# Mini Donkey Saddles?



## NCdonkeygirl

We've given a few kids a bareback "pony" ride on our gelding Wilbur and he was awesome about it. We were thinking about getting him a saddle, but I wasn't sure what size to get. Would a mini horse saddle work? Or do I need to measure him? Also do any of you use bridles with your minis or just a halter and lead line?

Thanks!


----------



## Bunnylady

Donks and mules are notoriously difficult to find tack for, because they do have different proportions than horses do. I have seen mini donkey halters, but I don't know about saddles.

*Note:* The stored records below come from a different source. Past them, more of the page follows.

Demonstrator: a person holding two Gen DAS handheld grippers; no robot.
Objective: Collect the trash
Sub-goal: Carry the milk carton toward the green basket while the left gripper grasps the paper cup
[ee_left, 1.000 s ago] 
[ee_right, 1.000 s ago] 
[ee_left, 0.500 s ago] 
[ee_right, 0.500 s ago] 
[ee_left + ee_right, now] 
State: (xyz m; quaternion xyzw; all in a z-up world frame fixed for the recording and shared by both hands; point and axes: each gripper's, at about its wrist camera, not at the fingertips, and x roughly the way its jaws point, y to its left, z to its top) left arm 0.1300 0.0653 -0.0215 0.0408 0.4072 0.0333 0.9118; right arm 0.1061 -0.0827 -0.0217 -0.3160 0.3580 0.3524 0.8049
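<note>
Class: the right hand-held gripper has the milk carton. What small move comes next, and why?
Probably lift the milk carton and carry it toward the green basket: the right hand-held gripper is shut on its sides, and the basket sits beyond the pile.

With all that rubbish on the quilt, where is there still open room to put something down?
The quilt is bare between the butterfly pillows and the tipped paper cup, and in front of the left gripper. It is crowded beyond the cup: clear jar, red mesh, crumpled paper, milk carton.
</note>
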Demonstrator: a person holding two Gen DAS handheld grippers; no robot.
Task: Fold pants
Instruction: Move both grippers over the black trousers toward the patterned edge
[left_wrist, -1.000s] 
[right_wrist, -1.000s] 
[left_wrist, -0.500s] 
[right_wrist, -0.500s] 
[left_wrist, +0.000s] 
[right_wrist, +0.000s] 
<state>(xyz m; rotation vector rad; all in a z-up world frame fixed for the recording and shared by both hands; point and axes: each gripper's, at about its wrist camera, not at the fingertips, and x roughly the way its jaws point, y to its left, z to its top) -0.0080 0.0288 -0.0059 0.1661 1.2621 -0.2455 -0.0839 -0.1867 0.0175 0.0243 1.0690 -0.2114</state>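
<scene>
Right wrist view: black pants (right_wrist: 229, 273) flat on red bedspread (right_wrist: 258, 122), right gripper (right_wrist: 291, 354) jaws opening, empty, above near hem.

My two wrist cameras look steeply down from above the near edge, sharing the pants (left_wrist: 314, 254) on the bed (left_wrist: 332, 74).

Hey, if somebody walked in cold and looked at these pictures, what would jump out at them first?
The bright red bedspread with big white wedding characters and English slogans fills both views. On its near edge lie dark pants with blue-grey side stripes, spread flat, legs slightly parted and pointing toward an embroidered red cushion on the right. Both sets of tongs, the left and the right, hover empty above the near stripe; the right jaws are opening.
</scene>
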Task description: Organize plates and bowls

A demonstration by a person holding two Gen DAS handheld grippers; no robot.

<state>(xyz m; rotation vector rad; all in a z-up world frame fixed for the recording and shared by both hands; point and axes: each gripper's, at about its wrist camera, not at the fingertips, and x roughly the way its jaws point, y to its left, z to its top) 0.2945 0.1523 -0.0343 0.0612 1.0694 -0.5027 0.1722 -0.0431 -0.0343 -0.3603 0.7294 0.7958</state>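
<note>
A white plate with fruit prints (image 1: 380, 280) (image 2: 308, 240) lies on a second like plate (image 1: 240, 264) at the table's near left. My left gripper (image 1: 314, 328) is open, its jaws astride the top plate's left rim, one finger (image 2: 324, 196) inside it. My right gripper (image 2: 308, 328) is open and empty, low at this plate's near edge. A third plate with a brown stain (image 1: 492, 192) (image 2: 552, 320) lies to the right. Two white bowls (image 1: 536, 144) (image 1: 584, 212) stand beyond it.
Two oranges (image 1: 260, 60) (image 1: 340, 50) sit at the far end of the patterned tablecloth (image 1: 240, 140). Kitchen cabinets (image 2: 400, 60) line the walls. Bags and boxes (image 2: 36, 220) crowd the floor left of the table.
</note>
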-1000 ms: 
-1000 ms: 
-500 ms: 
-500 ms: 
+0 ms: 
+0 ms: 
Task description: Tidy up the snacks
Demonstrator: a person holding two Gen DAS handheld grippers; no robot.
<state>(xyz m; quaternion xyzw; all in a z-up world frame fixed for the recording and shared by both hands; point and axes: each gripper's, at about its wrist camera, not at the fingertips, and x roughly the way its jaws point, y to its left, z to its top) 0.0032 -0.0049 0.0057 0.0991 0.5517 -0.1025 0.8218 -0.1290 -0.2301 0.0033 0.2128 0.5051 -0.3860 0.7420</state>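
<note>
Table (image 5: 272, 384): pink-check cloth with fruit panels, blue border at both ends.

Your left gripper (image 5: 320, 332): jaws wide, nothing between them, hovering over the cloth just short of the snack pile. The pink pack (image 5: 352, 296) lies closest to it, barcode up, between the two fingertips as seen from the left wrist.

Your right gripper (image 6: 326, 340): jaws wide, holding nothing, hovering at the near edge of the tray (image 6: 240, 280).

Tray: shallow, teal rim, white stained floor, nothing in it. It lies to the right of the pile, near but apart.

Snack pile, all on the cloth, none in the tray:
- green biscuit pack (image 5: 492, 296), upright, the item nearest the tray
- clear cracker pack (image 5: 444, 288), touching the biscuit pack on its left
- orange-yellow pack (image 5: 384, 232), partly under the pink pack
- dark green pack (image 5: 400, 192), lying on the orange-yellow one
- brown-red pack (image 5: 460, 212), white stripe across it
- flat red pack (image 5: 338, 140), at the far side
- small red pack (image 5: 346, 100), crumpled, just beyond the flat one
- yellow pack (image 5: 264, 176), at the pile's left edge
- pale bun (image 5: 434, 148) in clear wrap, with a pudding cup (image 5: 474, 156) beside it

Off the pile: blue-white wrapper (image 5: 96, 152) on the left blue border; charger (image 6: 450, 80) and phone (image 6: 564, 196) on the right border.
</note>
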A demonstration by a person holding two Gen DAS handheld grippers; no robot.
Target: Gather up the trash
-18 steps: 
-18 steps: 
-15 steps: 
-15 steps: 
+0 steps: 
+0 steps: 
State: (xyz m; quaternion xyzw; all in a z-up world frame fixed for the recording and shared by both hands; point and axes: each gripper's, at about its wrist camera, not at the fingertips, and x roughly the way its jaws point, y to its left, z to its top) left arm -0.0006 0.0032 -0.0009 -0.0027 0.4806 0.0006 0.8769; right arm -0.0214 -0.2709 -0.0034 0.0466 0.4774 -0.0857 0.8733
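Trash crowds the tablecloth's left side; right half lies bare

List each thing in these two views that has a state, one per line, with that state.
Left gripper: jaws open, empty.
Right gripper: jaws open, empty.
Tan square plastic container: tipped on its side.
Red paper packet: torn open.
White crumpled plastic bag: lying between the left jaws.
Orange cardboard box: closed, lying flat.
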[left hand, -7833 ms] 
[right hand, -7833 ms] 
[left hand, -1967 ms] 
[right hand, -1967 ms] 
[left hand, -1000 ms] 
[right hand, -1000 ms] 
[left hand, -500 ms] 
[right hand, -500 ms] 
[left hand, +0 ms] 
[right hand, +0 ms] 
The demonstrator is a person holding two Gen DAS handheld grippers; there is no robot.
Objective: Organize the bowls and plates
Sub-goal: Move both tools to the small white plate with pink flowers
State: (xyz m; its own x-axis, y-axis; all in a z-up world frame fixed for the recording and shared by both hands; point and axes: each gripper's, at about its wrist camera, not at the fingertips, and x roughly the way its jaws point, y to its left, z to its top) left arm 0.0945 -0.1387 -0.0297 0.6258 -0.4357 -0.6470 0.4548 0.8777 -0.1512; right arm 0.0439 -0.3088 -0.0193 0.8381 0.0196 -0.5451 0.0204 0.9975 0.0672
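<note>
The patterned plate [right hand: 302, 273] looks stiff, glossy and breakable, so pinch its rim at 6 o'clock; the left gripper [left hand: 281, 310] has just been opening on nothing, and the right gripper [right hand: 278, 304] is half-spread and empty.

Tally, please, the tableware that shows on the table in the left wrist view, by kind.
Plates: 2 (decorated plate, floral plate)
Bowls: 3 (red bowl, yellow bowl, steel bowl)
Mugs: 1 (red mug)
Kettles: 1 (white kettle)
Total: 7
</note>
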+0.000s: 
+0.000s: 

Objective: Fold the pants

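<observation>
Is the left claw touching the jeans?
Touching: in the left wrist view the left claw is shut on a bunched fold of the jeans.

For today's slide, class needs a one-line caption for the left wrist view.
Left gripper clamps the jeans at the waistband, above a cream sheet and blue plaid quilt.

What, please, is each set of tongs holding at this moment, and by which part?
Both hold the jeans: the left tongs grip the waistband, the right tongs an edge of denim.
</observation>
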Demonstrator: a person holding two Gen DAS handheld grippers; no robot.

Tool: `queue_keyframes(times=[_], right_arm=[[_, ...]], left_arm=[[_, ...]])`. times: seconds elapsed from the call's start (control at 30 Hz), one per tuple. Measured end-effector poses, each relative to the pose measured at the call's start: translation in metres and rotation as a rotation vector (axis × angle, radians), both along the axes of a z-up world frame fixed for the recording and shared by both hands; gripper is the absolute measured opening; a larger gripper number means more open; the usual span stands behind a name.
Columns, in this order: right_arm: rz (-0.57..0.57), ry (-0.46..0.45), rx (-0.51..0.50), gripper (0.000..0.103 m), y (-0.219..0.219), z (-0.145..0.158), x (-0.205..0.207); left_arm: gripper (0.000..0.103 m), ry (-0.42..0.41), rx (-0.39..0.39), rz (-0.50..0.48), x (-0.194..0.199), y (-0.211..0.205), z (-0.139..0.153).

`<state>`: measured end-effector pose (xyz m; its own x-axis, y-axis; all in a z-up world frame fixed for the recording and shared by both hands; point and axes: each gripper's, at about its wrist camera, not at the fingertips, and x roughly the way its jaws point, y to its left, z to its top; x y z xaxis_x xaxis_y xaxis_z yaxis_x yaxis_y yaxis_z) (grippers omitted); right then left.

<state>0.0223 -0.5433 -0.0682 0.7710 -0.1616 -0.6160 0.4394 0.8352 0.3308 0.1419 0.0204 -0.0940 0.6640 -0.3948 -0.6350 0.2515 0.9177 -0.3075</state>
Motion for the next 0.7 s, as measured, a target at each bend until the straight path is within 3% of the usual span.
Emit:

I don't think I can be of much help, because Betsy's kind of a special case. She's a very drafty mini mule, with a rather short and very wide back (no, she isn't just fat!!) Believe it or not, we put a 12" Western-style Abetta youth saddle on her. It works, width wise. She has almost no withers (Like most donkeys and mules) so the fit isn't great, but it stays put. As she only wears it for maybe 20 - 30 minutes at a time (and a lot of that is standing still) I don't worry about it making her sore. She doesn't fuss about the saddle, it's the leg pressure of a bareback rider that puts her into orbit! OH! Because I have hopes of training her to pull a cart, I often put a bridle on her too. I've had to resort to a pony bridle and bit, because mini tack can't possibly fit Betsy's big mule head


----------



## minimule

You might try a mini English saddle. They are built differently than the western saddles.


----------



## NCdonkeygirl

What about one of those bareback pad with the stirrups? Do you think something like that would work?


----------



## JumpinJackFarm

NCdonkeygirl said:


> What about one of those bareback pad with the stirrups? Do you think something like that would work?


A few years back I bought a Padded Suede saddle W/stirups ...... I think it was Pony size..coul have been Mini? ...not sure? Anyway, porportion wise it fit good ..... but it was loose and just didn't tighten up. It was a Jack I used it on and he had such a barrel chest ... I think that was the problem.


----------



## NCdonkeygirl

hmmmmm...I found a really inexpensive mini horse/pony size bareback pad with stirrups on ebay and went ahead and ordered it. Hopefully it will work. My gelding has a pretty big gut (lol) so we'll see. Maybe I'll need to alter it a little. I'm really just concerned with kids getting dirty when they sit on him and having _something_ to hold on to. I'll let you know how it works! Thanks for the advice!


----------